Instructions to follow:
Begin at the first line below and copy each line exactly, ending with the line where "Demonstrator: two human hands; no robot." appears.

Start of Dataset excerpt

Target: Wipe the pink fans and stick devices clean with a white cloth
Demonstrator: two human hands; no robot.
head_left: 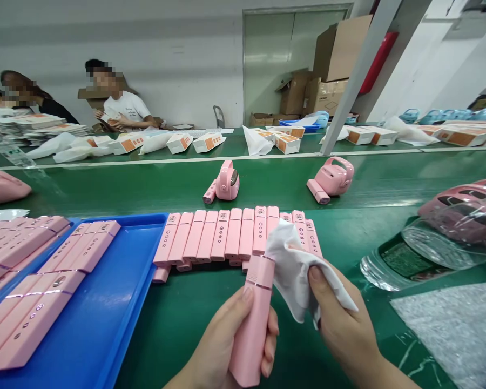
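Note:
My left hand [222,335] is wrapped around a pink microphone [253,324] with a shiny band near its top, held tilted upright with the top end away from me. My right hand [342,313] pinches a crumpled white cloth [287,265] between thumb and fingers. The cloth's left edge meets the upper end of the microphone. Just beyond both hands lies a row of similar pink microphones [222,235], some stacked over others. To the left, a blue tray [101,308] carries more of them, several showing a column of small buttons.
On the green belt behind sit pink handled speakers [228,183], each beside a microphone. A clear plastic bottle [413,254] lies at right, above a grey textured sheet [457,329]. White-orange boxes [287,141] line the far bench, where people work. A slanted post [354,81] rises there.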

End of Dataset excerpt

Task response:
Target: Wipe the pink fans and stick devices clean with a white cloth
Demonstrator: two human hands; no robot.

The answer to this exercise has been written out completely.